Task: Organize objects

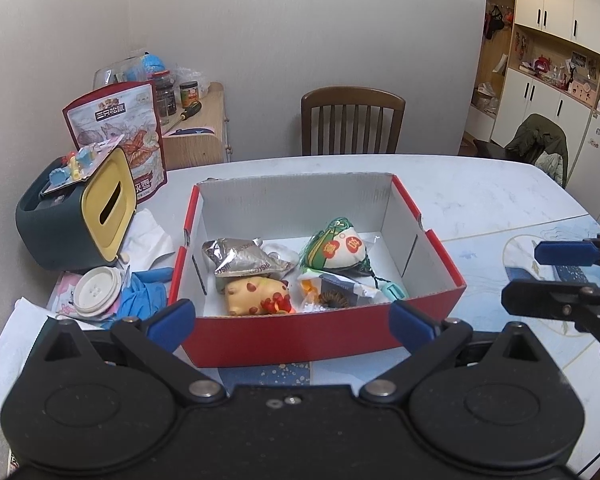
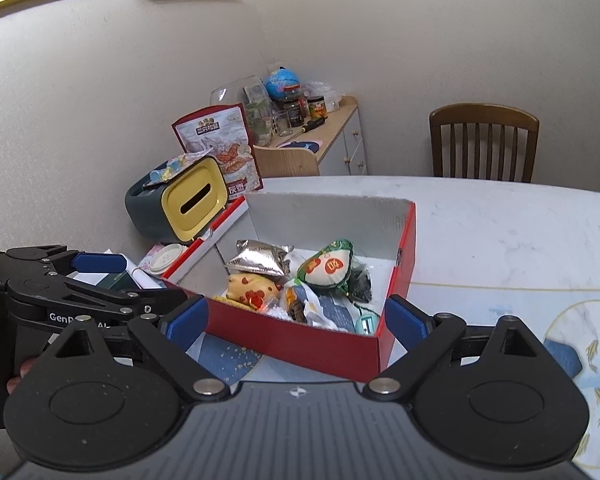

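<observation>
An open red cardboard box (image 1: 324,338) (image 2: 300,340) with white inner walls stands on the pale table. Inside it lie a silver foil packet (image 1: 244,262) (image 2: 260,260), a yellow toy with red spots (image 1: 256,296) (image 2: 250,286), a green and white pouch (image 1: 340,252) (image 2: 328,268), a crumpled wrapper (image 1: 340,292) and a small mint-green item (image 1: 394,292) (image 2: 366,324). My left gripper (image 1: 292,322) (image 2: 128,282) is open just before the box's near wall, nothing in it. My right gripper (image 2: 296,324) (image 1: 556,276) hovers wide open at the box's near right corner, also holding nothing.
Left of the box are a dark green tissue holder with a yellow face (image 1: 72,216), a red snack bag (image 1: 120,128), a white lid (image 1: 96,292), blue gloves (image 1: 144,296) and white paper (image 1: 148,236). A wooden chair (image 1: 352,120) and a cluttered side cabinet (image 1: 196,132) stand behind the table.
</observation>
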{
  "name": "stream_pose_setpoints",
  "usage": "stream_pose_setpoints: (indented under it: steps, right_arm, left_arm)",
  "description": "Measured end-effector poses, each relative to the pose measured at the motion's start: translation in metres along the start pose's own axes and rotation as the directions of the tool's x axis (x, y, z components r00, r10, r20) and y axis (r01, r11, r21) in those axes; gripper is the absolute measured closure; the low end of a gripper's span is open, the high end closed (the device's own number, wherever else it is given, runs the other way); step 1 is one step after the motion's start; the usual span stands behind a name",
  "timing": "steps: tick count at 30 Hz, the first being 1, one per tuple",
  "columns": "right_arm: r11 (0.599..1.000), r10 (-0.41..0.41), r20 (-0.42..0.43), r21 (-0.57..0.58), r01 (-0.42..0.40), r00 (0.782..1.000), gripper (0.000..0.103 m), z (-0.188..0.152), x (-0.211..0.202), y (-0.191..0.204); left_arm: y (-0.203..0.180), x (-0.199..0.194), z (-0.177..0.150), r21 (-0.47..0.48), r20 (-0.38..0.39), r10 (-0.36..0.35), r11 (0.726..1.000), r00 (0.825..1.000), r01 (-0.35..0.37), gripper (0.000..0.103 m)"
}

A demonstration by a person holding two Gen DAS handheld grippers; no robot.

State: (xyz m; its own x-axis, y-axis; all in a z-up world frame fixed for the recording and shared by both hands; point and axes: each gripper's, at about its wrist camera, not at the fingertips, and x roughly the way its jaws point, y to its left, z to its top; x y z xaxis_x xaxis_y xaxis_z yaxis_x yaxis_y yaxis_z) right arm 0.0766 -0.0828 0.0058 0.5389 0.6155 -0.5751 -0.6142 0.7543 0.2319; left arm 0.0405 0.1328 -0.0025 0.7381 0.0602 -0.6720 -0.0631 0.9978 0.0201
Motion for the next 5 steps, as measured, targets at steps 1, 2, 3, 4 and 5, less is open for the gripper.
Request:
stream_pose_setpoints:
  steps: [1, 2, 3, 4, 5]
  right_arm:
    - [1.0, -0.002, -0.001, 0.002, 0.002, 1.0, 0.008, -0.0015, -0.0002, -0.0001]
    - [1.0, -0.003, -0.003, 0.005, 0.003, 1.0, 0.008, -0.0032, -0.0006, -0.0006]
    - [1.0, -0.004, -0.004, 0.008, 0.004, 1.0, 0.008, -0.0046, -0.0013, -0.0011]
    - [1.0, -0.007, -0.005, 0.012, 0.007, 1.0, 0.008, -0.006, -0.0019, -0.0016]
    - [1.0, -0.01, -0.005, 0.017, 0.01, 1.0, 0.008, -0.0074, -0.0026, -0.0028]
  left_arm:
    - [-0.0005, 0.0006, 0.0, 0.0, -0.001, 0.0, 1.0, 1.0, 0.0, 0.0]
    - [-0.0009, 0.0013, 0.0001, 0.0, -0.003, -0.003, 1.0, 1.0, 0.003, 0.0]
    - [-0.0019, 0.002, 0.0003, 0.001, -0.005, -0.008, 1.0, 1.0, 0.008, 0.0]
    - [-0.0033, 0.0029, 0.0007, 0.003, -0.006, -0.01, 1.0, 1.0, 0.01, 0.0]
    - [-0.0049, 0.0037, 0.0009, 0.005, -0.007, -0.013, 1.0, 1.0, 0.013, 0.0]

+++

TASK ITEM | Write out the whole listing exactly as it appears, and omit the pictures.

TASK RESULT |
Task: Organize objects


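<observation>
An open red cardboard box (image 1: 324,338) (image 2: 300,340) with white inner walls stands on the pale table. Inside it lie a silver foil packet (image 1: 244,262) (image 2: 260,260), a yellow toy with red spots (image 1: 256,296) (image 2: 250,286), a green and white pouch (image 1: 340,252) (image 2: 328,268), a crumpled wrapper (image 1: 340,292) and a small mint-green item (image 1: 394,292) (image 2: 366,324). My left gripper (image 1: 292,322) (image 2: 128,282) is open just before the box's near wall, nothing in it. My right gripper (image 2: 296,324) (image 1: 556,276) hovers wide open at the box's near right corner, also holding nothing.
Left of the box are a dark green tissue holder with a yellow face (image 1: 72,216), a red snack bag (image 1: 120,128), a white lid (image 1: 96,292), blue gloves (image 1: 144,296) and white paper (image 1: 148,236). A wooden chair (image 1: 352,120) and a cluttered side cabinet (image 1: 196,132) stand behind the table.
</observation>
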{
  "name": "stream_pose_setpoints",
  "usage": "stream_pose_setpoints: (indented under it: steps, right_arm, left_arm)",
  "description": "Measured end-effector poses, each relative to the pose measured at the motion's start: translation in metres along the start pose's own axes and rotation as the directions of the tool's x axis (x, y, z components r00, r10, r20) and y axis (r01, r11, r21) in those axes; gripper is the absolute measured closure; the low end of a gripper's span is open, the high end closed (the device's own number, wherever else it is given, runs the other way); step 1 is one step after the motion's start; the usual span stands behind a name",
  "timing": "steps: tick count at 30 Hz, the first being 1, one per tuple",
  "columns": "right_arm: r11 (0.599..1.000), r10 (-0.41..0.41), r20 (-0.42..0.43), r21 (-0.57..0.58), r01 (-0.42..0.40), r00 (0.782..1.000), gripper (0.000..0.103 m), z (-0.188..0.152), x (-0.211..0.202), y (-0.191..0.204); left_arm: y (-0.203..0.180), x (-0.199..0.194), z (-0.177..0.150), r21 (-0.47..0.48), r20 (-0.38..0.39), r10 (-0.36..0.35), r11 (0.726..1.000), r00 (0.825..1.000), r01 (-0.35..0.37), gripper (0.000..0.103 m)"
}

A demonstration by a person holding two Gen DAS handheld grippers; no robot.

State: (xyz m; its own x-axis, y-axis; all in a z-up world frame fixed for the recording and shared by both hands; point and axes: each gripper's, at about its wrist camera, not at the fingertips, and x roughly the way its jaws point, y to its left, z to its top; x y z xaxis_x xaxis_y xaxis_z yaxis_x yaxis_y yaxis_z) right arm 0.0766 -0.0828 0.0058 0.5389 0.6155 -0.5751 -0.6142 0.7543 0.2319; left arm 0.0405 0.1328 -0.0025 0.7381 0.0602 -0.6720 -0.0631 0.9978 0.0201
Motion for the next 5 steps, as measured, targets at steps 1, 2, 3, 4 and 5, less is open for the gripper.
Request:
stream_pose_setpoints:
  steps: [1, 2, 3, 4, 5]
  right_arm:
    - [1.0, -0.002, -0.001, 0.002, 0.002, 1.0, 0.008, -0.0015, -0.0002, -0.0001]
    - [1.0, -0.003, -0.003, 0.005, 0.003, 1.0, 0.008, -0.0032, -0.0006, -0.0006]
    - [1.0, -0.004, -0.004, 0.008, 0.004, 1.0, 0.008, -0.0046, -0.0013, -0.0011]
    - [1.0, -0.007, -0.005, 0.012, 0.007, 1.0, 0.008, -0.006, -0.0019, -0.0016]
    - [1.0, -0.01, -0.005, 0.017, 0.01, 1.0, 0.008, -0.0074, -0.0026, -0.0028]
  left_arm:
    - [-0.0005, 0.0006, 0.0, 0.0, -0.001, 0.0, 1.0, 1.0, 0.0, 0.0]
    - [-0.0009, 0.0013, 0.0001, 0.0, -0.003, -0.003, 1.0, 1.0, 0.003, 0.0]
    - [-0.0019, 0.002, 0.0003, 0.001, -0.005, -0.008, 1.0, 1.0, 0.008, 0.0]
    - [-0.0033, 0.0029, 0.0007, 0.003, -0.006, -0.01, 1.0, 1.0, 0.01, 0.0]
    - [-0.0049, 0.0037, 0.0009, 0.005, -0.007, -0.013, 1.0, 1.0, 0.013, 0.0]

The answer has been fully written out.